The Future of Storage in a Virtualized Data Center

If anyone has any lingering doubts that the data center as we've known it is in the midst of total "virtual" upheaval, let us dispel them-it's over. The data center of yesterday is gone (or at least going); the data center of tomorrow is virtualized. Server virtualization, albeit still nascent in its overall capabilities, is not a fad. It is here to stay. It is not simply good marketing. It is logical and compelling, both operationally and financially. It simply makes business sense.

Author(s): Steve Duplessie, Mark Peters

Published: January 24, 2011

The Tsunami of Server Virtualization

So, gradually and ever-faster, the world of IT has begun to virtualize its server infrastructure. Depending on how sophisticated the use of virtualization technologies and how much server virtualization has been deployed throughout a particular infrastructure will determine the overall value derived from such activities. What can be said unequivocally is that the more advanced the organization in terms of virtualization deployments, the greater level of benefit and value the organization can expect.

Therefore, we can conclude that the great virtualization experiments of the last ten years have been successes-and they will continue and accelerate in order for participating organizations to garner more and more value. The congruent growth of both data and user expectations only serves to make the change more necessary and more valuable.

The Impact of Virtualization on Storage

Since we are now intellectualizing that server virtualization ubiquity is a foregone conclusion, the next logical areas to investigate are those which hinder its progress.  Storage, as we have known it, is the dragon that must be slain in order for our IT society to truly progress out of the dark ages.

ESG recently performed extensive research in order to categorize IT organizations' "maturity" which allowed the overall market to be segmented based on current server virtualization sophistication. Further, this Server Virtualization Maturity Model was used to identify specific challenges, concerns, and requirements in each maturity segment. Not surprisingly, there are significant obstacles to the advancement of server (and thus overall infrastructure) virtualization efforts caused by current-and often arcane-storage architectures, implementations, and management techniques. Put simply, many aspects of today's enterprise storage implementations grew out of monolithic mainframe-era designs-and they are showing their age.
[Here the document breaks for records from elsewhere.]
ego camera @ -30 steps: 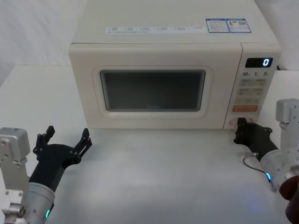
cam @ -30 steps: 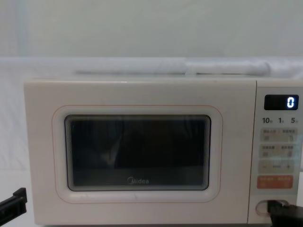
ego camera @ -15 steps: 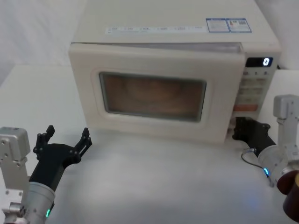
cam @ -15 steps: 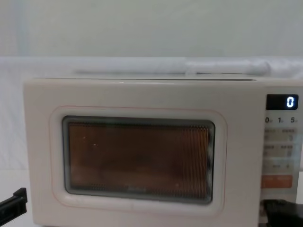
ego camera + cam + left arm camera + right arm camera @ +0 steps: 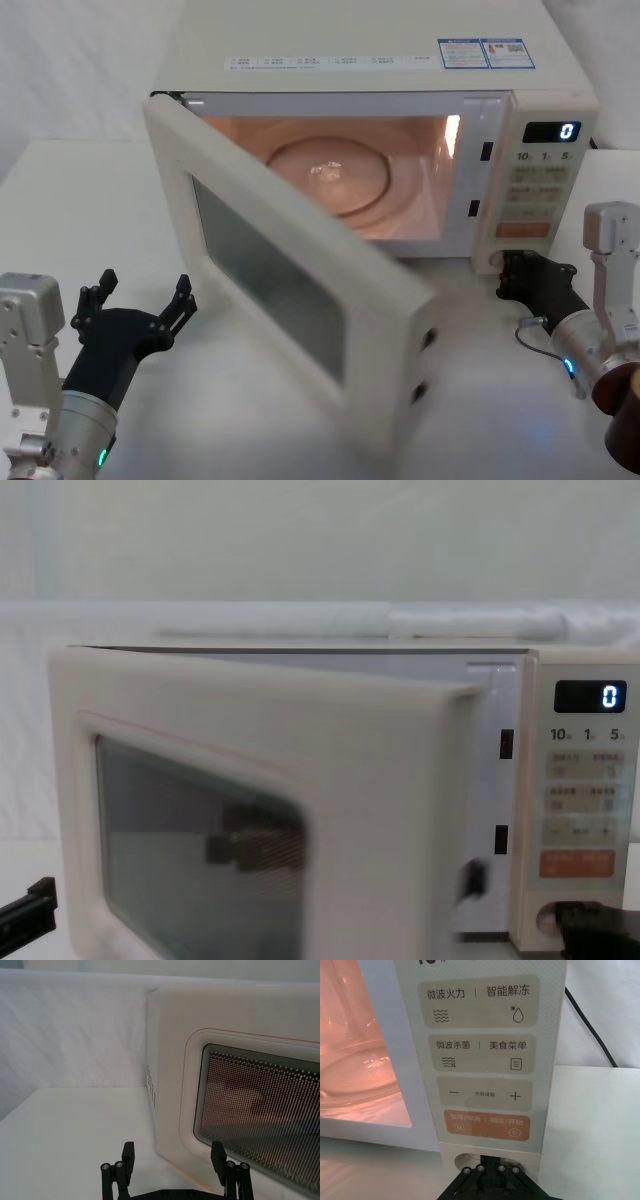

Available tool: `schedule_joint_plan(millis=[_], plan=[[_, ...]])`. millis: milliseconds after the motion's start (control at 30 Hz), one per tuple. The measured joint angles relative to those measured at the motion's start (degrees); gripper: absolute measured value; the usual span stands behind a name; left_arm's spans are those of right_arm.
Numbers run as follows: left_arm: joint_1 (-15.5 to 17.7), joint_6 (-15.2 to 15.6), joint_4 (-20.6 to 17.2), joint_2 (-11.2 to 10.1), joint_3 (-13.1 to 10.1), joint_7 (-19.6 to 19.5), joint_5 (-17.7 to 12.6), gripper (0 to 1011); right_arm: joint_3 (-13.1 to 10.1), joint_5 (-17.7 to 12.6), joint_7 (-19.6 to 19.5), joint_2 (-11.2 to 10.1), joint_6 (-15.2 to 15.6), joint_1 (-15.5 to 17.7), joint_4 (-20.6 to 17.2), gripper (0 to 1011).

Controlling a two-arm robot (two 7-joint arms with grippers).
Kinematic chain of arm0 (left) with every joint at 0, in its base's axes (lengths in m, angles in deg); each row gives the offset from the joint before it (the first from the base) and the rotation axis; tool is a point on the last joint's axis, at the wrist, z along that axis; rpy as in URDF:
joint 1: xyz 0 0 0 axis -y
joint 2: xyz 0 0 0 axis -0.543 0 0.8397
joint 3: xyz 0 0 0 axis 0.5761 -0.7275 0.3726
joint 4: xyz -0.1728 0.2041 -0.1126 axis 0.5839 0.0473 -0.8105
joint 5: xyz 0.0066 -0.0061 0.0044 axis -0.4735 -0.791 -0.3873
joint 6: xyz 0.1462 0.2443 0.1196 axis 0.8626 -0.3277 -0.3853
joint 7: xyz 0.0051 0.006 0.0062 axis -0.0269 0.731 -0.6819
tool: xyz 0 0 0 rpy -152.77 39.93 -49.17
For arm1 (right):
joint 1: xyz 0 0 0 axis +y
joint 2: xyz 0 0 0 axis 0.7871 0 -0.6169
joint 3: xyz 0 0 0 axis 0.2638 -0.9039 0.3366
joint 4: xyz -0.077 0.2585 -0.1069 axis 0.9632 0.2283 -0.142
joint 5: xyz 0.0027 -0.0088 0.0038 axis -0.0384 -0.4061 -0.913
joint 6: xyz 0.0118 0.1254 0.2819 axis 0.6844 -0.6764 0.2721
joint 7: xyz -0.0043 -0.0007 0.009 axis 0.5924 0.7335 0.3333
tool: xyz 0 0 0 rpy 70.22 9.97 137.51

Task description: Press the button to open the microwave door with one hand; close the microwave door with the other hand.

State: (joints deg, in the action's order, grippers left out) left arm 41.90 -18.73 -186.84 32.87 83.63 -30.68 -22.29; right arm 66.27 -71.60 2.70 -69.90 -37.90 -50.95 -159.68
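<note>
The jaws of the left gripper (image 5: 137, 302) are standing spread apart and holding nothing, with the two fingertips (image 5: 128, 1151) pointing toward the microwave door (image 5: 290, 300). The gripper is hovering above the white table (image 5: 80, 200), near the hinged left end of the door and clear of it. The door is standing swung out on its left hinge toward the robot, its free edge projecting over the table between the two arms. The lit cavity (image 5: 350, 170) is showing a glass turntable (image 5: 330, 178) inside. The jaws of the right gripper (image 5: 522, 277) are drawn together into a single tip that is sitting at the button (image 5: 549, 919), in the recess at the bottom of the control panel (image 5: 540, 190), directly below the orange key (image 5: 487, 1125). Whether the tip is touching the button cannot be told. The display (image 5: 590, 696) at the top of the panel is reading 0. The right gripper is lying well apart from the free edge of the door.
</note>
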Motion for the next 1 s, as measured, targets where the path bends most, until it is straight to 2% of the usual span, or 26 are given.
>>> schedule_joint_plan(millis=[300, 1000], plan=[[0.0, 0.0, 0.0, 0.0, 0.0, 0.0, 0.0, 1001, -0.26, -0.12, 0.16, -0.42, 0.27, 0.94, -1.18, 0], [0.0, 0.0, 0.0, 0.0, 0.0, 0.0, 0.0, 1001, -0.35, -0.32, -0.05, -2.28, 2.23, 10.81, -13.65, 0]])
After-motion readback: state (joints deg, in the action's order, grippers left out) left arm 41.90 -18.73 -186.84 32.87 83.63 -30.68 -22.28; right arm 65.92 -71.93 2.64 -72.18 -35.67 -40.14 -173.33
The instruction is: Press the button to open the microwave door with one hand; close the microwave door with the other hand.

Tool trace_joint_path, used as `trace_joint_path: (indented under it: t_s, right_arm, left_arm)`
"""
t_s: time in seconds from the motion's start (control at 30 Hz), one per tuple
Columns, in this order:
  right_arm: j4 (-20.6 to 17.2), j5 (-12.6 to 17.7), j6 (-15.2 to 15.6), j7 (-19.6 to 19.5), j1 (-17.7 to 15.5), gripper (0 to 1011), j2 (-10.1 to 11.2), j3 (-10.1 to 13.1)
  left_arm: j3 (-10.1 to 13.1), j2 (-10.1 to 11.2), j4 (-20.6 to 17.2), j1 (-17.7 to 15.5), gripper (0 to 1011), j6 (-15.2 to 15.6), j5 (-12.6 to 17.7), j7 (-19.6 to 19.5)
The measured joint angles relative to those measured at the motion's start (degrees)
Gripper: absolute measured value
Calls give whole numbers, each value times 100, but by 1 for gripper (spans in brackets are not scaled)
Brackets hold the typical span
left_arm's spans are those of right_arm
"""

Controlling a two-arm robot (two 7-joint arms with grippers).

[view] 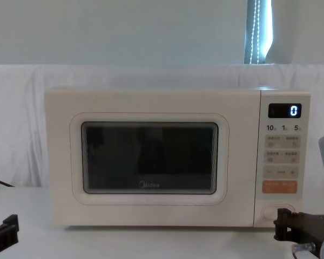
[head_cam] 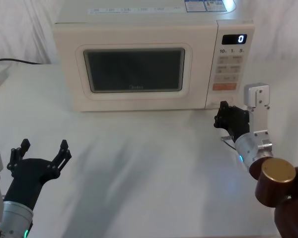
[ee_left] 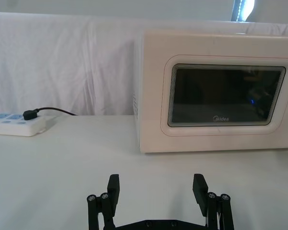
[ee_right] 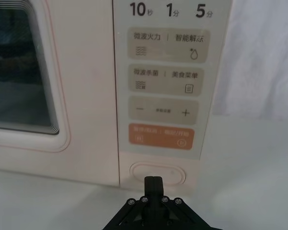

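Right hand: As I lined up for the press, my right hand had its fingers drawn together into one tip, holding nothing, just in front of the button; I could not tell whether it touched.
Button: it sat at the foot of the control panel, under the orange key.
Door: the microwave door sat flush in the microwave, which stood at the back of the bench.
Left hand: my left hand waited on the bench well in front of the door, fingers spread, empty.
Doing it well: I judged a straight, centred push best, staying below the orange key.
Count: one microwave, one door, one pill-shaped button, two hands.
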Motion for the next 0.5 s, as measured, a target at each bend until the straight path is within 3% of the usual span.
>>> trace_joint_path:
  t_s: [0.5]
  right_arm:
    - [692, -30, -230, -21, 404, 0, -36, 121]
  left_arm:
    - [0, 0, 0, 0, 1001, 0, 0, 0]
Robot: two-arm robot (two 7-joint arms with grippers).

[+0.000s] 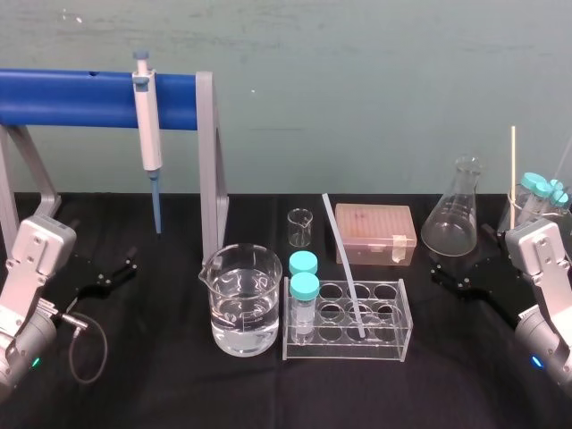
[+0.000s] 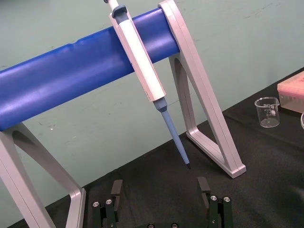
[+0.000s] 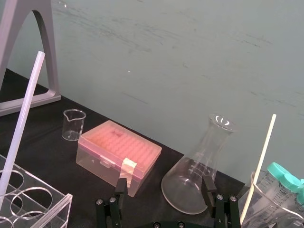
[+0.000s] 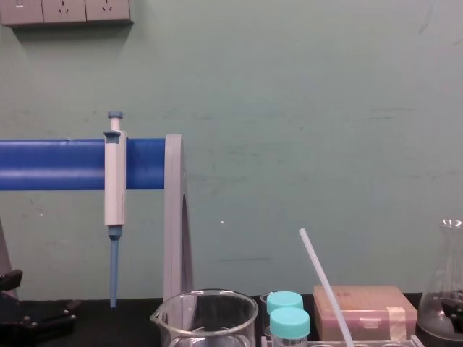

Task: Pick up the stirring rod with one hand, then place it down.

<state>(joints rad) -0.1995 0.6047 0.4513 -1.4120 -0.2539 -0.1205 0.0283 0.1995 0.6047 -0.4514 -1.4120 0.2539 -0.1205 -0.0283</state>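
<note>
1. The stirring rod point(image 1: 344, 265) is thin, translucent white, leaning in the clear rack point(image 1: 393, 344) near the table's front edge; I cannot tell which well.
2. My left gripper point(image 2: 159, 184) and right gripper point(image 3: 164, 183) sit spread and empty near the table's side edges.

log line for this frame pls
stage: pre-grasp | stirring rod: leaning in tube rack, untouched | left gripper: open, at left | right gripper: open, at right

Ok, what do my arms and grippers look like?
The left arm and right arm have light grey, boxy wrist housings. The left gripper and right gripper are black, each with two flat fingers and silver screws. A black cable loops from the left wrist; green light left, blue light right.
</note>
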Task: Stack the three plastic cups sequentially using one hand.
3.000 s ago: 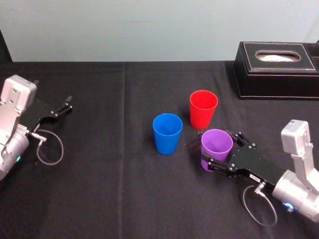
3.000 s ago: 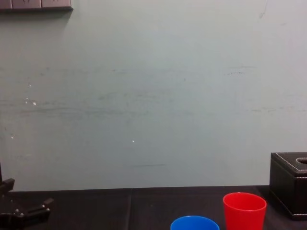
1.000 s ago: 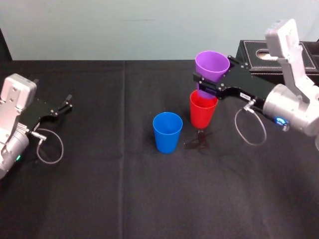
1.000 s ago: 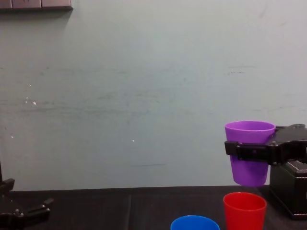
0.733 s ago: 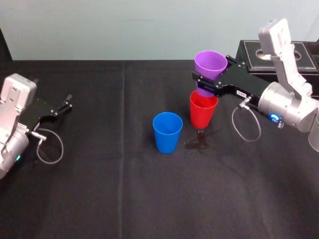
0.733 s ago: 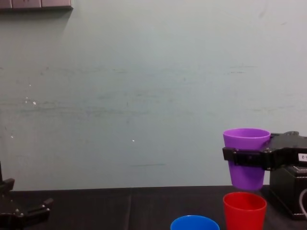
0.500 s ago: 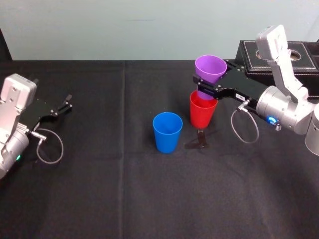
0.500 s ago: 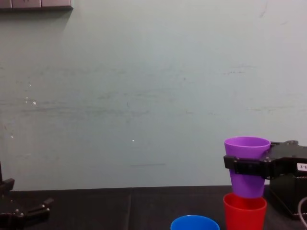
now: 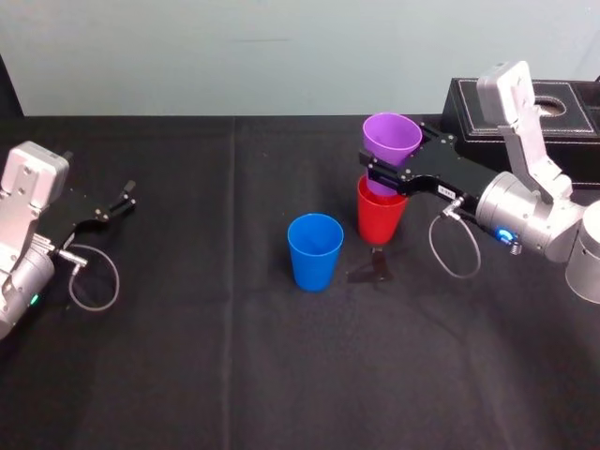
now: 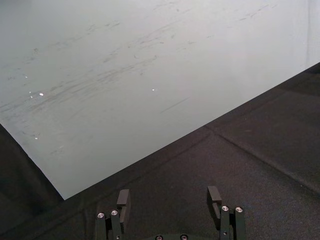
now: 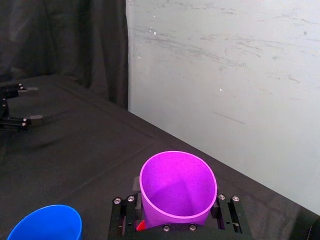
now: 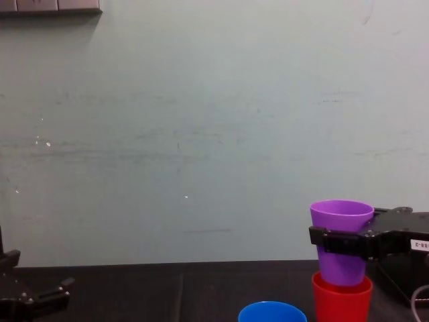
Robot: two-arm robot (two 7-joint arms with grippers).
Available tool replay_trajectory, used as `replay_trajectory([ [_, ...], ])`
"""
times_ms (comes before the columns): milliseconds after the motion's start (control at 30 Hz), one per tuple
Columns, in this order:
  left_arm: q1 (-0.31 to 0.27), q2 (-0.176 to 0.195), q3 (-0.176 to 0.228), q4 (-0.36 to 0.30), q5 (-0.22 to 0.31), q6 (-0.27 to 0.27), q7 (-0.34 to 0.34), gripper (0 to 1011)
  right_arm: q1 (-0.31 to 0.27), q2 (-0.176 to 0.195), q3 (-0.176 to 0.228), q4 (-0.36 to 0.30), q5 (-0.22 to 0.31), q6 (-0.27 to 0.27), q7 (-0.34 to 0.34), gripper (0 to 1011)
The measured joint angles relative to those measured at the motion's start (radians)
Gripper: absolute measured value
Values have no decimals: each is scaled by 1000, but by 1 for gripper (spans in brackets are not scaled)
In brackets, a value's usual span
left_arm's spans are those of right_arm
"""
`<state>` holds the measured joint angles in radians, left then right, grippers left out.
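I count three plastic cups on the black tablecloth (image 9: pixel 225 356): one purple, one red, one blue. From the head view, the red cup (image 9: pixel 380 217) stands upright at about 1 o'clock from the table's middle. The purple cup (image 9: pixel 392 136) is upright with its base lowered into the red cup's mouth, most of its body above the red rim. The right gripper (image 9: pixel 382 169), reaching in from 3 o'clock, is clamped around the purple cup's middle, one finger on each side. The blue cup (image 9: pixel 315 251) stands alone at 8 o'clock of the red one, near it but not touching. There are two grippers: the left gripper (image 9: pixel 122 199) rests at the table's 9 o'clock edge, its fingers spread wide with nothing between them. One black stitched box (image 9: pixel 469 103) sits at 2 o'clock. A small white label on the right gripper is too small to read.
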<state>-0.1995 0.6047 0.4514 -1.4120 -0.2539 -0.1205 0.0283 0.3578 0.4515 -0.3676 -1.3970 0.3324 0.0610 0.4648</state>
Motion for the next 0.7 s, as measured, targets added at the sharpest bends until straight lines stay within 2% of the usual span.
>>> replay_trajectory([
  [267, 0, 0, 0, 0, 0, 0, 0, 1005, 0, -2, 0, 5, -1, -8, 1, 741],
  [567, 0, 0, 0, 0, 0, 0, 0, 1005, -1, -1, 1, 4, -1, -6, 1, 970],
  [700, 0, 0, 0, 0, 0, 0, 0, 1005, -1, -1, 1, 3, -1, -5, 1, 1003],
])
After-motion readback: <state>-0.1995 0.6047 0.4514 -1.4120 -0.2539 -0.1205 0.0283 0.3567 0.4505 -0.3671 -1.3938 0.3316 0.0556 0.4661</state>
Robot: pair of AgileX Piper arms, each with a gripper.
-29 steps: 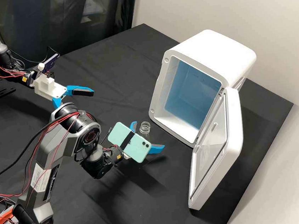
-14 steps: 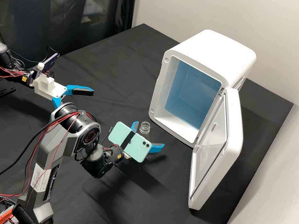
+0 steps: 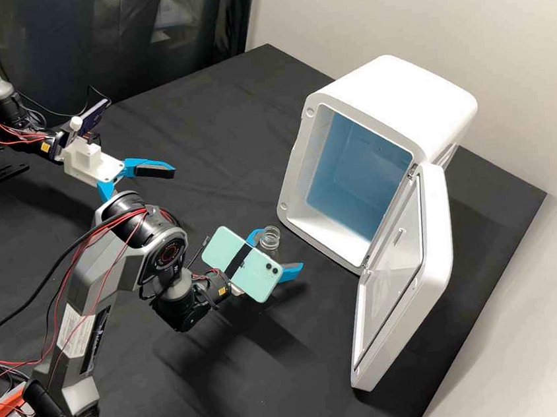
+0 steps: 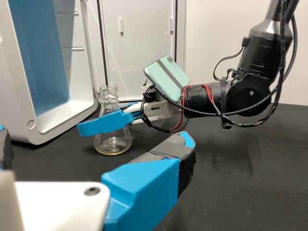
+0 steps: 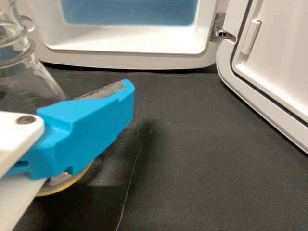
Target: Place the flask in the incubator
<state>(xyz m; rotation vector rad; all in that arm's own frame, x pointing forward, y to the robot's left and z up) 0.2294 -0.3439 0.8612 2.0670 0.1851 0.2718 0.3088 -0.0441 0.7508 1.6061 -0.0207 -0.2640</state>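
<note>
The glass flask, likely light, slick and breakable, is stood at the incubator's eight o'clock, straddled by the right gripper's parted fingers; a gentle clasp below the neck is advised.

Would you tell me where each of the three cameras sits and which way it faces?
High view: fixed above the bench, looking down on the left gripper, the right gripper, the flask and the open incubator.
Left wrist view: on the left arm, facing the flask and the right gripper astride it; own finger nearest.
Right wrist view: on the right arm, facing the incubator's opening; own finger beside the flask.
Shared: all show flask and incubator.
</note>
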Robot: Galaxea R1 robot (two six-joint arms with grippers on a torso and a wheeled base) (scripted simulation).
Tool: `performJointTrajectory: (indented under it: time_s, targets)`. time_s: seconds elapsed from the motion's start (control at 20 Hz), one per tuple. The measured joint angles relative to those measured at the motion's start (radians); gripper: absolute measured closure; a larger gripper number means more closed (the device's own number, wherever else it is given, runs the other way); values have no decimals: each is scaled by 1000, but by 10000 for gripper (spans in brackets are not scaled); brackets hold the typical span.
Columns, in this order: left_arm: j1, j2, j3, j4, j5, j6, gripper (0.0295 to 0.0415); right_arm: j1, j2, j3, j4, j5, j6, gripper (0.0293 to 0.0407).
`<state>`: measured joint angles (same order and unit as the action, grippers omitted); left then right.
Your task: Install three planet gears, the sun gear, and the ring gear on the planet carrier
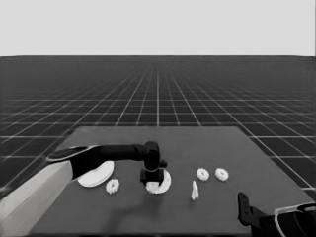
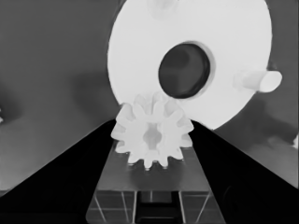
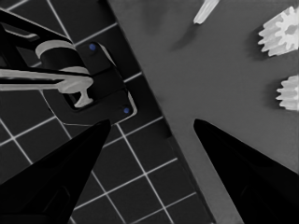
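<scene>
My left pincer (image 1: 153, 181) grips one of four gears (image 2: 152, 136) over the smaller round part (image 2: 224, 56). One gear (image 1: 112, 186) lies beside it, near the larger round part (image 1: 96, 175); two (image 1: 203, 174) beyond. My right pincer (image 3: 149, 135) is parked, spread apart.

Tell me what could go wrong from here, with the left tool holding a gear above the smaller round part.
1. The gear sits between the left tool fingers over the rim of the smaller round part, not clearly over a peg; released here, it may miss.
2. Pressing down off-centre could push that part across the table.
3. The arm hangs over the larger round part and a loose gear, so pulling back low could knock them.
</scene>
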<state>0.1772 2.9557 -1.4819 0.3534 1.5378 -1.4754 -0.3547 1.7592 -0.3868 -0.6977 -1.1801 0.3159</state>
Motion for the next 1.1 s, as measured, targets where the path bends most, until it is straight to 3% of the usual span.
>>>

It is ESG's contention that IT organizations will be increasingly motivated to overhaul their network and storage infrastructures to keep up with radical changes at the virtualized compute layer. The network layer is rapidly shifting from Fibre Channel to Ethernet. The storage layer of the data center will increasingly look like the server layer: scale-out, virtualized, and flexible, with commodity hardware economics.  The increasing political-and business-clout of virtualization advocates will only accelerate these trends.

The Research

There are four dimensions to ESG's Server Virtualization Maturity Model:

  1. Scope of Deployment: the percentage of physical servers that has been virtualized.
  2. Virtual Production Ratio: the percentage of virtual machines in production.
  3. Consolidation Ratio: the average number of virtual machines per physical machine.
  4. Workload Penetration: amount and types of workloads deployed.

Market Segmentation

The segmentation based on the research is shown in Figure 1. For purposes of clarity, the three segments-Laggard, Follower, and Leader-do not imply "worth" or (more importantly) a lack thereof; they are simply a means of categorizing the current state of the market by where IT organizations are in their current virtualization maturity. For completeness of information, analysis showed that some 22% of current virtualization users can be categorized as laggards, 53% as followers, and 25% as leaders.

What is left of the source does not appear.